*Task instructions*.
In the listing below, the line containing "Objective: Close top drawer" marks the end; copy exactly every line from the first through that one.

*Record extracts*.
Segment Open
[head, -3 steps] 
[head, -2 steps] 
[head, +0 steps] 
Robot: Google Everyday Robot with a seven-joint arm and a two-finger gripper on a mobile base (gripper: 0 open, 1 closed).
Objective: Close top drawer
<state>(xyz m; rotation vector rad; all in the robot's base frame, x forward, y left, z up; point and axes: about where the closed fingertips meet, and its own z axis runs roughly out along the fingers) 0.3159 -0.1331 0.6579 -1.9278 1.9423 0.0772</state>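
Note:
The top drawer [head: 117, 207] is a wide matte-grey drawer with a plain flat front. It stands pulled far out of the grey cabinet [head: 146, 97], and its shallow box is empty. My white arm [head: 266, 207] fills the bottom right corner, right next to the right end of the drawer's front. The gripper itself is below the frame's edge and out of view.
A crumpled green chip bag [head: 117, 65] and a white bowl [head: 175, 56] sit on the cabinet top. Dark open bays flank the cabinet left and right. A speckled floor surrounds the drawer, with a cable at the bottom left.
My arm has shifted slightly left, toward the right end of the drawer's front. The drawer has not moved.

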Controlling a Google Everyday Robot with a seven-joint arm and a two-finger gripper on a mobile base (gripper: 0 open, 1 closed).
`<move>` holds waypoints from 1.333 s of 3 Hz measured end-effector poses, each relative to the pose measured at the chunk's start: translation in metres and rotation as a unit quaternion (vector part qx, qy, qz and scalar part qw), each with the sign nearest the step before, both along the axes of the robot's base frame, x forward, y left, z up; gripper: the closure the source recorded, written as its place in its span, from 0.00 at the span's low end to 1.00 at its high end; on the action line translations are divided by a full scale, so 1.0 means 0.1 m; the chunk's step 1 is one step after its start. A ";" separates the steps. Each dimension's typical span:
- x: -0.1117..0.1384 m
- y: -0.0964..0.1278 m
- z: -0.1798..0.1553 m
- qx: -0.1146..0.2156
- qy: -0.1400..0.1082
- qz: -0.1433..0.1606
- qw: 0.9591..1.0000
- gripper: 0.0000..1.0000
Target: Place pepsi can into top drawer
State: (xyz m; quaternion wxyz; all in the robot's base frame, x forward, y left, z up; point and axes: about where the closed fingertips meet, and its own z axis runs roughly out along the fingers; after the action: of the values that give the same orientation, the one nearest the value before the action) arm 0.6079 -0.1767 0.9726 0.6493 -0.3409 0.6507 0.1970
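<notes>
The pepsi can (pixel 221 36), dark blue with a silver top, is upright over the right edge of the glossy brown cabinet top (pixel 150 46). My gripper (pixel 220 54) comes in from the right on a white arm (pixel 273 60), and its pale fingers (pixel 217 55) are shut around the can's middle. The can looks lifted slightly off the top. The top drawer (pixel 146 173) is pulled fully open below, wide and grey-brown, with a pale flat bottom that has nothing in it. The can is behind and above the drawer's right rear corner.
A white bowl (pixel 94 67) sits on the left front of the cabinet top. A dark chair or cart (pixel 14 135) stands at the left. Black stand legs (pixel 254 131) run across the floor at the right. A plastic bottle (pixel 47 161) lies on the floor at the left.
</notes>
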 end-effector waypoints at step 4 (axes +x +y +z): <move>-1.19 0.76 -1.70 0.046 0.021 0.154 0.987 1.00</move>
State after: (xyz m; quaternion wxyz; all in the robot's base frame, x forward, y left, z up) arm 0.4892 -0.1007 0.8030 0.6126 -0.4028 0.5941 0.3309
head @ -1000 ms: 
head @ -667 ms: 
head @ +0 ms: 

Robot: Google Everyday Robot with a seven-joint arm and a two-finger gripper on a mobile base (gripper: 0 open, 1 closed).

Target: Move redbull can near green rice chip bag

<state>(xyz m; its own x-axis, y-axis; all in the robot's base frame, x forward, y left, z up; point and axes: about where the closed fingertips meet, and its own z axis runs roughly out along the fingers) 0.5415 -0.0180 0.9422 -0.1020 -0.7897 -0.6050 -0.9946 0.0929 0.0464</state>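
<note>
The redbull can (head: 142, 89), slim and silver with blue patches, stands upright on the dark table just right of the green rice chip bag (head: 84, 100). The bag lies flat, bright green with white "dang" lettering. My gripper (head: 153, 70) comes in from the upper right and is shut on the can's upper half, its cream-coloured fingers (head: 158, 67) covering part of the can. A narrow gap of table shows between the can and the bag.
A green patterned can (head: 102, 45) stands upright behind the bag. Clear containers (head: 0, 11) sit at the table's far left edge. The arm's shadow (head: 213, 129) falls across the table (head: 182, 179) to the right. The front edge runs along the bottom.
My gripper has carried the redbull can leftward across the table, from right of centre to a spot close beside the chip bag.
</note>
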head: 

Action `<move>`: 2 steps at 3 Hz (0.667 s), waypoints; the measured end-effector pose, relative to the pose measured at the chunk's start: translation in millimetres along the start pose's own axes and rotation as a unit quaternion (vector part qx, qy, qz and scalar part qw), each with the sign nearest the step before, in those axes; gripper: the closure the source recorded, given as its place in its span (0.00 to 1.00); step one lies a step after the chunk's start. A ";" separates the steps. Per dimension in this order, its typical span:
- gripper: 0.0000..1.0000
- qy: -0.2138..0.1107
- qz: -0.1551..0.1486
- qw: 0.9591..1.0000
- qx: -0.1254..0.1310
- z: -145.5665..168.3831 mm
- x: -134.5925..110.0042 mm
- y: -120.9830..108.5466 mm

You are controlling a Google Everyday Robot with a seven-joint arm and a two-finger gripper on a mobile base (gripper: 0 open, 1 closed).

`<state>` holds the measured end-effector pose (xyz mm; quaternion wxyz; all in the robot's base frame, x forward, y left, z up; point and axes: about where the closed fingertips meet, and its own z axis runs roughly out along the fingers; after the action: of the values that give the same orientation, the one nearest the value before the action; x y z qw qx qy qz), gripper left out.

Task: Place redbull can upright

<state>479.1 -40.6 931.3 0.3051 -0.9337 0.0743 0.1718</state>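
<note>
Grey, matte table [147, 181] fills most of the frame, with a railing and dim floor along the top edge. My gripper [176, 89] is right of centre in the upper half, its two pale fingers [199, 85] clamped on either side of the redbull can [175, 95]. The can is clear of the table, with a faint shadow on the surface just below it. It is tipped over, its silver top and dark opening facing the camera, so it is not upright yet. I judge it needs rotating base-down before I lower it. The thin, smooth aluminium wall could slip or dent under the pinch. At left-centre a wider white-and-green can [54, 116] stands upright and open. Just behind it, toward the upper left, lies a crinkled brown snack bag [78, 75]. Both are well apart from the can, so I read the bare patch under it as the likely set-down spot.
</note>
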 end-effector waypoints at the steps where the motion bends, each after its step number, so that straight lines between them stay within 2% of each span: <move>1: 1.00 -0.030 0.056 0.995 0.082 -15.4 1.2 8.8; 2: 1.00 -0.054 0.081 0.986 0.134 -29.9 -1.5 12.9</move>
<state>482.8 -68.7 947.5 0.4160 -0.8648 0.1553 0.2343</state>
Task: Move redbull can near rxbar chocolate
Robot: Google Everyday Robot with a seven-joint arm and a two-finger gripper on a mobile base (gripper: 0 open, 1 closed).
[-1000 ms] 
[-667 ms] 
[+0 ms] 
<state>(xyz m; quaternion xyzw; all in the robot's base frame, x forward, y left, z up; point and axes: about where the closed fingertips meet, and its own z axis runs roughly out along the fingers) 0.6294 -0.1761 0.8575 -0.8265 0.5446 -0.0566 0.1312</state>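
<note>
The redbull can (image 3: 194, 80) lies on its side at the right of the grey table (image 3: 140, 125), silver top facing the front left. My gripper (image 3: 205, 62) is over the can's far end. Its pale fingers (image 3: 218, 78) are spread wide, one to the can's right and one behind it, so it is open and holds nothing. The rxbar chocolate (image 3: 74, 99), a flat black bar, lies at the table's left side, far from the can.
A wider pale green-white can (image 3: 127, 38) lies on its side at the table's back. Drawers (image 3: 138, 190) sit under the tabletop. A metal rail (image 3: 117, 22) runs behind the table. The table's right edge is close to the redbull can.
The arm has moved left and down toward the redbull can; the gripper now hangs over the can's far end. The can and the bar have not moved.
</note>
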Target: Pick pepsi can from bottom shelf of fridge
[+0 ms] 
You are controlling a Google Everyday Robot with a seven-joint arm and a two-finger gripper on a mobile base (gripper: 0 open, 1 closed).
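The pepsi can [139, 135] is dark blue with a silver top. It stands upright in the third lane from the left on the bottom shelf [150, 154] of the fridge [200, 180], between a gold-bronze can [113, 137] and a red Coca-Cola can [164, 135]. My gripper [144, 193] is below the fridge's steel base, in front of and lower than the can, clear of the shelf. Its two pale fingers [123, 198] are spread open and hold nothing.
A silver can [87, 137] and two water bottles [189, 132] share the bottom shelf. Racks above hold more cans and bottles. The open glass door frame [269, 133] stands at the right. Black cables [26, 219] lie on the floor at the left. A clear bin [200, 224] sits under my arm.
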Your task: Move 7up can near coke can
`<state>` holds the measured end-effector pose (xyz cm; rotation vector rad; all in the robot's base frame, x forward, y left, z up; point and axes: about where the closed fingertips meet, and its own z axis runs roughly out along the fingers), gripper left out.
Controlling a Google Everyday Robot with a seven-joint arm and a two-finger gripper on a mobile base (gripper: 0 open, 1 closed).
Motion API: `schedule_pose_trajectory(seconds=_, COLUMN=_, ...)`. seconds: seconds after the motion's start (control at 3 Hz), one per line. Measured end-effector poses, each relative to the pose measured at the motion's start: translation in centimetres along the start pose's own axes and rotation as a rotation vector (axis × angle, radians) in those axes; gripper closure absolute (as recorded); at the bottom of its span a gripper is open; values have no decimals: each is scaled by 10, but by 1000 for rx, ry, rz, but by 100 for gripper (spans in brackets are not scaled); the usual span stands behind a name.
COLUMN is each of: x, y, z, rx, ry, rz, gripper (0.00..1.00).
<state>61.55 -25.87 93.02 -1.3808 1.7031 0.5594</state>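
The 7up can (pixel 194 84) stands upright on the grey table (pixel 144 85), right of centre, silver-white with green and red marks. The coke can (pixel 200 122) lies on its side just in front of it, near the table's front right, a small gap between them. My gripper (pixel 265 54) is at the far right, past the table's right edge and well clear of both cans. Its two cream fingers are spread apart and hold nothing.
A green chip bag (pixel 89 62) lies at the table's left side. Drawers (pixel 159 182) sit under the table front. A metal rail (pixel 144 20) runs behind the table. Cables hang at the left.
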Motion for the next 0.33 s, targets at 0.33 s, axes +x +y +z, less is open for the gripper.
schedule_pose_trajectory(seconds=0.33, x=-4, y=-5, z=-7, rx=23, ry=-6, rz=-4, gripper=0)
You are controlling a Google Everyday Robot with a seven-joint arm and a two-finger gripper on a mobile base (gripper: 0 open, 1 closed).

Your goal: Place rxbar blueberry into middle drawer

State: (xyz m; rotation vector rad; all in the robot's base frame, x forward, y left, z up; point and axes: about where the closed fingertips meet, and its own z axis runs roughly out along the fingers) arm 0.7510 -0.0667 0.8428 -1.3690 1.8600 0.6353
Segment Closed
*Written solution*.
[head, -3 steps] 
[head, -2 steps] 
[head, +0 steps] 
Robot: Google Everyday Robot with a seven-joint arm and a two-finger gripper on a mobile base (gripper: 0 open, 1 closed).
Objective: Close top drawer

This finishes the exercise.